◆ What you will do ◆
Below are some records; output exactly the lines from the line with "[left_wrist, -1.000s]" to the line with "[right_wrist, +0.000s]", both ends kept, and nothing more.

(Stored records)
------------------------------------------------------------------------
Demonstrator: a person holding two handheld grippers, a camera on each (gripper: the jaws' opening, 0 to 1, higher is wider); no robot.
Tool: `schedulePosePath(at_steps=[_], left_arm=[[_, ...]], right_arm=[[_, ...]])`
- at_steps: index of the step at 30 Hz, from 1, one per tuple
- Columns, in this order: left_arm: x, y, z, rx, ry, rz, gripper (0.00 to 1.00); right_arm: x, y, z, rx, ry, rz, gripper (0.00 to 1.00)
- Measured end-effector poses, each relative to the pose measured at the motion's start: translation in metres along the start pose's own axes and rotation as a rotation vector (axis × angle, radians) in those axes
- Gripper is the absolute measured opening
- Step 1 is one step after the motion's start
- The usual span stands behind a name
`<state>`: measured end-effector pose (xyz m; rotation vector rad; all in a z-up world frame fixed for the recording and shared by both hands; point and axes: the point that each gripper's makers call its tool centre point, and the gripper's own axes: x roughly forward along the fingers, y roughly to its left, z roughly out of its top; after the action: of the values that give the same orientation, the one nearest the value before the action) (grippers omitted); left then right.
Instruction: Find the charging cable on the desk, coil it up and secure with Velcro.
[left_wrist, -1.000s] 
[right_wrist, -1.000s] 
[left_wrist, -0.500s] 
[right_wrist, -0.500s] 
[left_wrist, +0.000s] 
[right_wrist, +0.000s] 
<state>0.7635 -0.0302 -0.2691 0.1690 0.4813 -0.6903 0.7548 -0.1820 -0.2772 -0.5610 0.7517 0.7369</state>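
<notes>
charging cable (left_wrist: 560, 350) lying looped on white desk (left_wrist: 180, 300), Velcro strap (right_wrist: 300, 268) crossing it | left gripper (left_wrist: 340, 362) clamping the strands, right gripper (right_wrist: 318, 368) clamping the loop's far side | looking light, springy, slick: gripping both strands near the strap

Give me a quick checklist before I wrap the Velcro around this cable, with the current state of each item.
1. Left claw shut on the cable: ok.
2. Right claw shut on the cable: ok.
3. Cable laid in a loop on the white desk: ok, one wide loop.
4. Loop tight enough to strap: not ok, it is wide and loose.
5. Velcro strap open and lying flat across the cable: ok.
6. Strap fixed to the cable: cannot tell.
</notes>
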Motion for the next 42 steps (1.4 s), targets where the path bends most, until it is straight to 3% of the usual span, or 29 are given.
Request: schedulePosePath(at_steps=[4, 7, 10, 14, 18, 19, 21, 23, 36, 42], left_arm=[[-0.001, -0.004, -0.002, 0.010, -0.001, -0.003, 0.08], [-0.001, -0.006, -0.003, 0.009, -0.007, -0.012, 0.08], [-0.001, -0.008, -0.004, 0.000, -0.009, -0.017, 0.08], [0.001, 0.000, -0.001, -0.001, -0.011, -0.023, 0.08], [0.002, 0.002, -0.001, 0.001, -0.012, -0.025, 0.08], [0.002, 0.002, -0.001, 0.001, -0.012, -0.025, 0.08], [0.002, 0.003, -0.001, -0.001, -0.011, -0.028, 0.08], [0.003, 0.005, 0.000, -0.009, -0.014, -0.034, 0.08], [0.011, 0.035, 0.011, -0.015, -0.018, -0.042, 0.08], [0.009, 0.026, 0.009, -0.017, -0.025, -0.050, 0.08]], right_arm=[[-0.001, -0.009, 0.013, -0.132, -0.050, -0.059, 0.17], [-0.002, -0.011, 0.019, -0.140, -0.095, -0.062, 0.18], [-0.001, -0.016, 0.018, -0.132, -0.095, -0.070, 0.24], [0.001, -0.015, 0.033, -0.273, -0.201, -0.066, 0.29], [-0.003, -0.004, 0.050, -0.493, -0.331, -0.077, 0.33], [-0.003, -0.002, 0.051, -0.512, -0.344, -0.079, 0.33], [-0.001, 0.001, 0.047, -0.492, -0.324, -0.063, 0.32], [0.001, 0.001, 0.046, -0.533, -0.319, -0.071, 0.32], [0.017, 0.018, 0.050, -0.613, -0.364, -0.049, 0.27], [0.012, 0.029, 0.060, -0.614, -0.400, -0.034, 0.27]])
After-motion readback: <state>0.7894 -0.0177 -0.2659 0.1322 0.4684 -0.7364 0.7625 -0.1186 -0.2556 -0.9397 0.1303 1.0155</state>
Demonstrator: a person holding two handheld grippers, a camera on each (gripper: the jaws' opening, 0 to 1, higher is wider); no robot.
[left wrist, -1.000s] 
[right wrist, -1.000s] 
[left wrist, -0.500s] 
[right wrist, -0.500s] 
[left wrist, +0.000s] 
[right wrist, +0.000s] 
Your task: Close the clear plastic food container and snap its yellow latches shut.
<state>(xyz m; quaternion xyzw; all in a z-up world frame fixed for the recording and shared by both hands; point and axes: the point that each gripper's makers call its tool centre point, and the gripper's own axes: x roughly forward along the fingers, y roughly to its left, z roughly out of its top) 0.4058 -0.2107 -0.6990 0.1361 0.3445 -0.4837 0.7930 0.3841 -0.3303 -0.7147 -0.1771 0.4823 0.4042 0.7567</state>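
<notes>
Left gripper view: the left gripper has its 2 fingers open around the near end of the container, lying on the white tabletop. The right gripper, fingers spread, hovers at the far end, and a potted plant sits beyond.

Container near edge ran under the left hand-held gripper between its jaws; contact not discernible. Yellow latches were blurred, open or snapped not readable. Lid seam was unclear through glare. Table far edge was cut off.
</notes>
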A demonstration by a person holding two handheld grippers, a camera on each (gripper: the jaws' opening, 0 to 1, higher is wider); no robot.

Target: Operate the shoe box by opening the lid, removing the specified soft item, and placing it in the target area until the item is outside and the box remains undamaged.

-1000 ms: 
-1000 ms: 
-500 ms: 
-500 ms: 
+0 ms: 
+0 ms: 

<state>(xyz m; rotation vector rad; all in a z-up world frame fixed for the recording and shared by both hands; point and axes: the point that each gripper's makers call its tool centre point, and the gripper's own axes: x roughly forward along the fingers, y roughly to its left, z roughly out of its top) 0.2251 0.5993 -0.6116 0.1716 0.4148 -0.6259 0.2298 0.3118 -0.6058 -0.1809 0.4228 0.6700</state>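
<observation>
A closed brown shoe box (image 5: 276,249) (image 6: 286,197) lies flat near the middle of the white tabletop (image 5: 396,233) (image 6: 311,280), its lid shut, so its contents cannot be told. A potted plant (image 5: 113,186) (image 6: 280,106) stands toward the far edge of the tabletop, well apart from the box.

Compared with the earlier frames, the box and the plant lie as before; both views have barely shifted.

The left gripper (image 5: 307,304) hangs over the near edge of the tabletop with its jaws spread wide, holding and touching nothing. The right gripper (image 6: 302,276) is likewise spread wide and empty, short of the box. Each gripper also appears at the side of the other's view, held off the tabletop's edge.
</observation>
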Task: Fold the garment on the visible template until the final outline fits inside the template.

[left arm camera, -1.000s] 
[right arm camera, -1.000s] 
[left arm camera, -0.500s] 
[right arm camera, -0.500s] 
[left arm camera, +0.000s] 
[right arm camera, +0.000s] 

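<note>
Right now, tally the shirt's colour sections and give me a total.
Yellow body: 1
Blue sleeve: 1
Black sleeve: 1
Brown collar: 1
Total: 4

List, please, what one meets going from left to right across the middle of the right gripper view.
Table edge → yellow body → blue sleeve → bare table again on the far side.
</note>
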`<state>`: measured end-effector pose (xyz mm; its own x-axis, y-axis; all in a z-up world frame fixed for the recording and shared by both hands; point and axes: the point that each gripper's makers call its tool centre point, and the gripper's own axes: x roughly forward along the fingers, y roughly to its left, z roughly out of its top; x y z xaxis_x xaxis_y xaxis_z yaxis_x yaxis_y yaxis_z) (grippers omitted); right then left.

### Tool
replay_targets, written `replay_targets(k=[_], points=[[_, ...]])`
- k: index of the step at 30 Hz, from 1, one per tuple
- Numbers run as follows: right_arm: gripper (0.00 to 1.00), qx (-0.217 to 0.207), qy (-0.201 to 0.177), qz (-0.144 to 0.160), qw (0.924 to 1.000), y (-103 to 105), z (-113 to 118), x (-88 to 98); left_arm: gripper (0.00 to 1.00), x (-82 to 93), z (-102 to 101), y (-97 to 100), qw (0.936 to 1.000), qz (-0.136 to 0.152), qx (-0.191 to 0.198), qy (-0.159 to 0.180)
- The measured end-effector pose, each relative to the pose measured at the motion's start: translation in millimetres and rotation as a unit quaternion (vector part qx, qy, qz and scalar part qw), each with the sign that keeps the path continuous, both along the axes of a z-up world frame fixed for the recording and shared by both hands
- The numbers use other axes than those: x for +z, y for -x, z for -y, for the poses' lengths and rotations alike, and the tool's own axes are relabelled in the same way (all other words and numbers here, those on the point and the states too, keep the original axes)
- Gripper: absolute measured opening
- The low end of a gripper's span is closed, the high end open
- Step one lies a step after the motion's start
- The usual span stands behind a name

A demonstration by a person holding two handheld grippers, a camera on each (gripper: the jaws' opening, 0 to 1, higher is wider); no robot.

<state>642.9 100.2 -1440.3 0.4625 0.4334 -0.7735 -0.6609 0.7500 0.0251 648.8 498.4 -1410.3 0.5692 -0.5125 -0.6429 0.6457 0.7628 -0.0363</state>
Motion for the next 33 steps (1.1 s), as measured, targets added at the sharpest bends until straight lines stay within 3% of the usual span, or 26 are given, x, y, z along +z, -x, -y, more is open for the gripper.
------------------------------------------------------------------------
◆ Solution ◆
[left_wrist, -1.000s] 
[right_wrist, -1.000s] 
[left_wrist, -0.500s] 
[right_wrist, -0.500s] 
[left_wrist, +0.000s] 
[right_wrist, +0.000s] 

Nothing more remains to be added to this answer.